What happens in a panic?
All the customers start selling at once (jamming through the exit), the dealers can’t keep up with demand (can’t get in the building) and keep lowering their bids (fire continues to spread unabated).
Most customers get hurt “trying to squeeze out of the building”, but hey, if you were one of those really quick ones that saw the signs before anyone else, you’re out scot-free!
So, here’s where we can dip our toes into a Volmageddon 2.0 scenario.
In this analogy, the firefighters are just here to help, and they just can’t help people fast enough while everyone’s panicking. Now imagine some of these firefighters think they’re slick and start opening windows and busting holes in walls to get more people out. Sure, a couple more people get out, but that fuels the fire with oxygen and forces the fire into a contagion.
That’s exactly what dealers do!
As people try to sell stock and buy puts to protect their portfolio, dealers need to offset their transaction with the customer by SELLING more stock! Oh, and as the market breaks, those puts they are short need more and more SELLING of stock to remain hedged. As puts are bought and the underlying market moves dramatically, volatility increases…which forces the dealers into even more SELLING!
If the dealers can’t remain hedged, then they can’t provide an “exit” to another customer…they become the customer looking for an exit! It’s the firefighter that becomes trapped in the burning building and starts panicking with the best of ‘em!
The tail (options market) wags the dog (stock market).

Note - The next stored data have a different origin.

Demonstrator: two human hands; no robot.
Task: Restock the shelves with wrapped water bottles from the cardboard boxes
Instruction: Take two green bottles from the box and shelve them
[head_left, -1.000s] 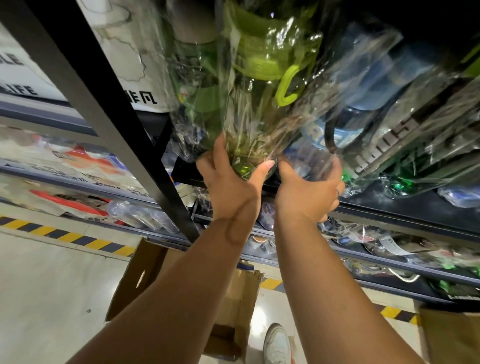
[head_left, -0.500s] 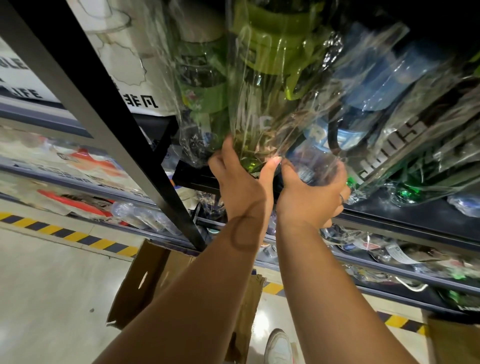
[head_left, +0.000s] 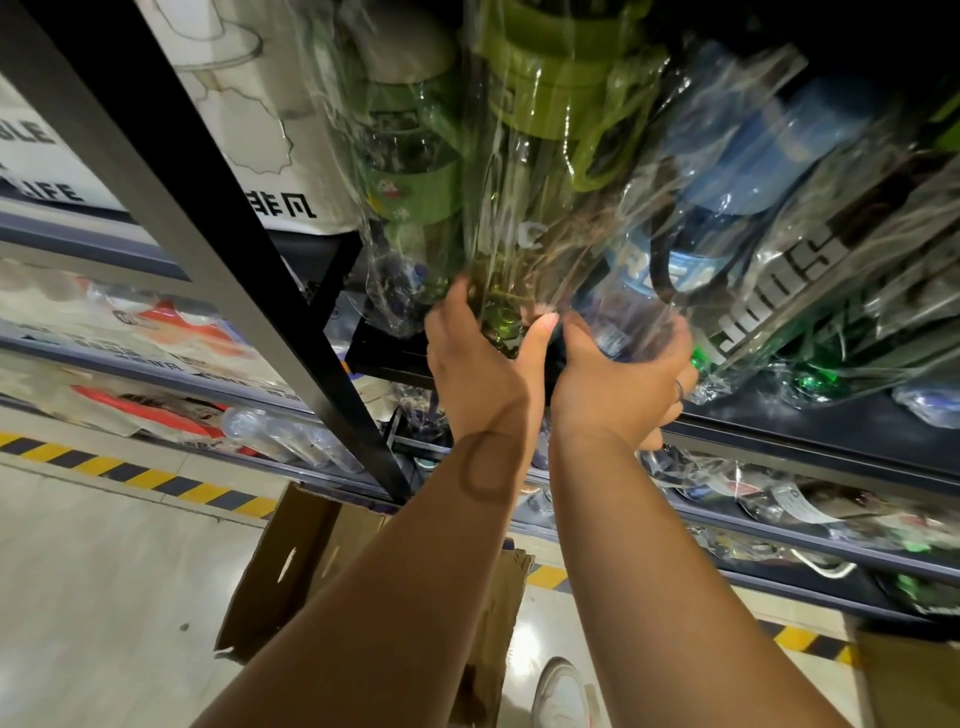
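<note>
A wrapped green water bottle (head_left: 540, 156) stands tilted at the front of the upper shelf (head_left: 810, 431), its green base at the shelf edge. My left hand (head_left: 478, 369) grips that base from below, thumb on one side and fingers on the other. My right hand (head_left: 618, 384) cups the bottom of a wrapped blue bottle (head_left: 727, 171) right beside it. More wrapped bottles, green and dark, lie to the right (head_left: 831, 270). An open cardboard box (head_left: 306, 566) sits on the floor beneath my arms.
A black and grey shelf upright (head_left: 208, 234) slants across the left. Lower shelves (head_left: 779, 525) hold more wrapped goods. A white carton (head_left: 244, 119) fills the upper left. Yellow-black floor tape (head_left: 130, 473) runs along the rack. My shoe (head_left: 561, 696) and another box (head_left: 909, 680) are below.
Both hands have risen a little and pushed the green and blue bottles further up and back onto the upper shelf. Their grips stay the same.
</note>
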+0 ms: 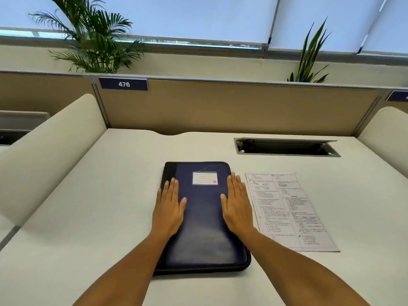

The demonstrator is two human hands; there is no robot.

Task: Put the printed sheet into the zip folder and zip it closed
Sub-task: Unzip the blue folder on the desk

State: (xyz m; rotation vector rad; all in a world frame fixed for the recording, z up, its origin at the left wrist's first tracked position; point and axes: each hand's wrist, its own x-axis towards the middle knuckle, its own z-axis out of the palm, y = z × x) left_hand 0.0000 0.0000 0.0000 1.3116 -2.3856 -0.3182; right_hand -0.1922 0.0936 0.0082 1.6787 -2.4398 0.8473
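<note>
Zip folder lies flat on the desk, closed, dark blue cover up with a white label near its far end, black zipper edge running around it. Left hand rests palm-down on the folder's left side, fingers straight and together, grasping nothing. Right hand is also flat, palm-down on the folder's right edge, fingers extended, nothing held. Printed sheet lies flat on the desk just right of the folder, close to the right hand, not touching the folder as far as can be seen; text side up. Behind it, a cable tray is recessed in the desk with its lid propped open. Rear partition carries a tag reading 476. Two plants behind the partition: a palm on the left, a narrow-leaved plant on the right.
</note>
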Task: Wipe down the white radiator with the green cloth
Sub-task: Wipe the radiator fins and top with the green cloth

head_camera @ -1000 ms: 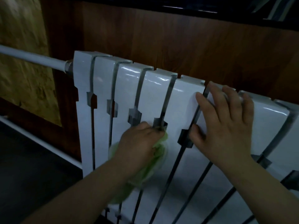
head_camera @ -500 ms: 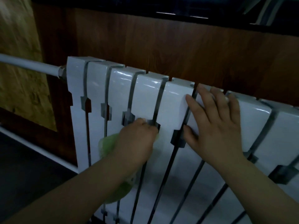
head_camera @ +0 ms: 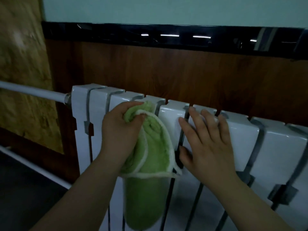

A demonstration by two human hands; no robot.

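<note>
Left hand [head_camera: 119, 135]: grip clamped on the bunched top of the green cloth [head_camera: 150, 157], thumb and fingers curled into it. The cloth hangs down the front of the white radiator [head_camera: 241, 140] from near its upper edge, white-trimmed folds loose. Right hand [head_camera: 208, 147]: grip apart, fingers straight, palm flat on the fins just right of the cloth. White pipe [head_camera: 33, 92] joins the radiator's left end. Behind: brown wood panel [head_camera: 183, 72], with a black ledge [head_camera: 166, 35] above it.
</note>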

Food for thought, who needs the market to be orderly the most? We’ll revisit this topic another day!
BANG for Your Buck:
2/23/2023 SPX = 3991.05 | Handles of Movement | Implied % Move |
---|---|---|
BANG (intraday) | 56 | 1.4% |
BANG (weekly) | 123 | 3.1% |
Tuesday’s 2% down day and yesterday’s session with the release of FOMC meeting minutes was very orderly. We are near a danger zone, and people are proceeding to the exits in a single file line…so far.
Options Market Positioning
4200 = major resistance.
This area creates large positive gamma for dealers. They will sell rallies above and buy dips below to naturally dampen volatility near here.
4100 = pivotal.
With large option open interest, staying above it perpetuates the bullish lean.
4000 = critical support and entering large negative gamma land.
A break through 4000 forces dealers to hedge with the direction of the market, which naturally increases real volatility. Ex: as the market breaks, dealers need to sell the underlying.
This does increase the chances of a crash and a large VIX spike, but I think it’ll take a “drying up of liquidity” catalyst by dealers to actually freak out market participants. Like we said before, the ultra short dated insurance offered by 0DTEs doesn’t put much pressure on 30+ day option buying (longer dated options are much more sensitive to volatility and therefore have more potential to move volatility)
If selling begins to build, systematic momentum chasers (e.g. CTAs) will show up to the scene of the fire and dump gasoline on it!
Volatility bets are on!
As we alluded to last week, large VIX trades occurred that essentially bet volatility will go up precipitously (50% to 100% higher from here) into March and longer.
News/Reports
FOMC minutes - Wednesday 1p CT
The market is starting to digest what “Higher for Longer” actually means
GDP Q4 (first revision) - Thursday 7:30a CT
Core PCE - 7:30a CT
This is another inflation measure that the Fed loves to look at. If it’s bad, which it’s estimated to be (see CPI/PPI last week), the market may use this as a catalyst for downside. Hell, if it’s good, I guess we’re going to the moon!